Plaintiff's allegations that ADA Bloom failed to intervene in the other defendants' bad acts, however, deserve further discussion. (#126 ¶ 138.) In the First Circuit, while law enforcement officers may have a general obligation to intercede if a constitutional violation is committed in their presence, this duty has not been clearly established outside the excessive force context. See Cosenza v. City of Worcester, 355 F.Supp.3d 81, 100-01 (D. Mass. 2019); Echavarria v. Roach, No. 16-cv-11118, 2017 WL 3928270, at *10-11 (D. Mass. Sept. 7, 2017) (“[I]t appears that the duty to intervene itself must be clearly established.”). Even then, the First Circuit's earliest pronouncement of police officers' duty to intervene in the excessive force context was in 1990, five years after the conduct alleged here (and only in dicta). Gaudreault v. Municipality of Salem, Mass., 923 F.2d 203, 207 n.3 (1st Cir. 1990), cert. denied, 500 U.S. 956 (1991). In addition, although the First Circuit has not had occasion to do so, other courts have expressed caution in extending officers' duty to intervene in police misconduct to prosecutors. See, e.g., Patrick v. City of Chicago, 213 F.Supp.3d 1033, 1053-55 (N.D. Ill. 2016) (“There are good reasons to be cautious in expanding the law in this area to include [prosecutors].”); Ekwunife v. City of Philadelphia, 245 F.Supp.3d 660, 672-73 (E.D. Pa. 2017); see also Gaudreault, 923 F.2d at 207 n.3 (noting only that “[a] police officer cannot be held liable for failing to intercede if he has no realistic opportunity to prevent an attack” (internal quotation marks and citations omitted)). In light of this uncertainty even today, any duty ADA Bloom may have had to intervene in the officers' use of excessive force during Mr. Perrot's interrogation, or in other constitutional violations the officers are alleged to have committed, was not clearly established in 1985. Thus, ADA Bloom has established qualified immunity with respect to Mr.
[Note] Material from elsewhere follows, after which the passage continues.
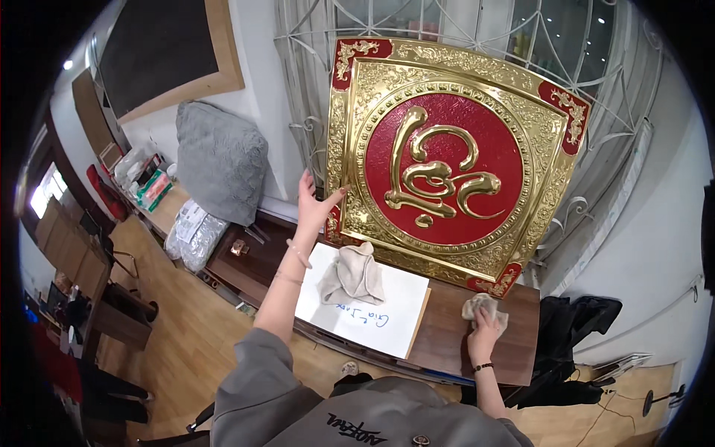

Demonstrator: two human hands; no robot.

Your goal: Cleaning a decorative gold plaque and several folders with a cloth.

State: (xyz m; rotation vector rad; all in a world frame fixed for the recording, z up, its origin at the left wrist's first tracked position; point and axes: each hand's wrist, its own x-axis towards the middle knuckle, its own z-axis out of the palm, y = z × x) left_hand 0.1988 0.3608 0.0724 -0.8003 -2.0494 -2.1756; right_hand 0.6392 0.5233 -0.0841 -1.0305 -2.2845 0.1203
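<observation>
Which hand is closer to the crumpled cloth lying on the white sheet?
Left. The left hand rests on the plaque's edge just above that cloth; the right hand is farther right, gripping another rag.

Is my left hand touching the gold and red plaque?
Touching. The head view shows the left hand with fingertips on the left edge of the gold and red plaque.

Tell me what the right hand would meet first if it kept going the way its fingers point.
The right hand presses a cloth on the table, fingers pointing up-picture. Straight on, it would likely meet the lower edge of the gold plaque, by its red corner; depth is unclear.
</observation>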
Perrot's failure to intervene claims against him, and this court recommends that any claims based on failure to intervene be dismissed.
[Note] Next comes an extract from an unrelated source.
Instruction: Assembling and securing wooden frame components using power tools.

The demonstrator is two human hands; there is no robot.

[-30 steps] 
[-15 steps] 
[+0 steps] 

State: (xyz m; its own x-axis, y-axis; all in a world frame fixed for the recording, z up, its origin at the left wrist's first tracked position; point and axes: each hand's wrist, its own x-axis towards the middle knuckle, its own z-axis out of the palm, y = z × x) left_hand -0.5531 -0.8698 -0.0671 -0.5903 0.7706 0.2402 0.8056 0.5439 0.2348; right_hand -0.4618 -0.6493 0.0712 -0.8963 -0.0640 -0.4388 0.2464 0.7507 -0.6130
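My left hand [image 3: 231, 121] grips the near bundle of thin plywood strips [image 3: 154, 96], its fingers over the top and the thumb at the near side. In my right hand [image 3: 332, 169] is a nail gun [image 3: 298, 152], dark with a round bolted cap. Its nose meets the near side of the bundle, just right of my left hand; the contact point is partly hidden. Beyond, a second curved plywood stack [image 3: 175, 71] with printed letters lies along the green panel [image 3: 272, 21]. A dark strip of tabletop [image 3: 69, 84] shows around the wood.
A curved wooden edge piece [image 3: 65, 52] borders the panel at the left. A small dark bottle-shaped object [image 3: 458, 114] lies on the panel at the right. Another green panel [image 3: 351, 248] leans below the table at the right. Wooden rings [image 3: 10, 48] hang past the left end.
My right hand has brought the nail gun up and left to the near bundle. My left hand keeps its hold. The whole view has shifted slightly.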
3. Failure to State a Claim

The final question is whether Mr. Perrot has alleged “sufficient factual matter, accepted as true, to state a claim to relief that is plausible on its face.” Iqbal, 556 U.S. at 678 (internal quotation marks and citations omitted). As discussed above, Mr. Perrot's claims against ADA Bloom pass muster as they plausibly allege that in the investigative stage of the case, ADA Bloom participated in conduct that violated Mr. Perrot's constitutional rights, and other than the failure to intervene claim, those claims survive qualified immunity at this stage.

B. Individual Police Officers

Mr. Perrot also brings suit against Thomas Kelly, Thomas Jarvis, Richard Kane, Charles Arpin, Thomas Kennedy, Marianne Popko, Paul Glantz, Ronald St. Germain, and Cheryl Clapprood, who were officers in the Police Department when Mr. Perrot was originally arrested and convicted. (#126 ¶ 17.) In essence, Mr. Perrot alleges that these officers conspired with one another and with ADA Bloom to deprive Mr. Perrot of his right to due process under the Fifth and Fourteenth Amendments by coercing him into making incriminating statements and withholding and fabricating evidence in violation of Brady. Id. ¶ 137.

In response, Officers Arpin and Kane filed individual motions to dismiss the claims against them, (##129, 146), while the remaining officers filed a joint motion to dismiss the complaint for failing to state a claim of personal liability. (#138.)

1. Qualified Immunity

The officers claimed that they are entitled to qualified immunity in their initial motion to dismiss the original complaint (#37) but did not raise that claim in their present motions. As a general rule, “[i]mmunity, whether qualified or absolute, is an affirmative defense that can be forfeited, if not asserted in a timely manner, or waived.” Chestnut v. City of Lowell, 305 F.3d 18, 22 (1st Cir. 2002) (Torruella, J., concurring) (citing, inter alia, Guzman-Rivera v. Rivera-Cruz, 98 F.3d 664, 667 (1st Cir. 1996) (“Qualified immunity is an affirmative defense, and the burden of pleading it rests with the defendant.” (internal quotation marks and citations omitted))). Since the officers have not raised qualified immunity, the court will not evaluate that claim here.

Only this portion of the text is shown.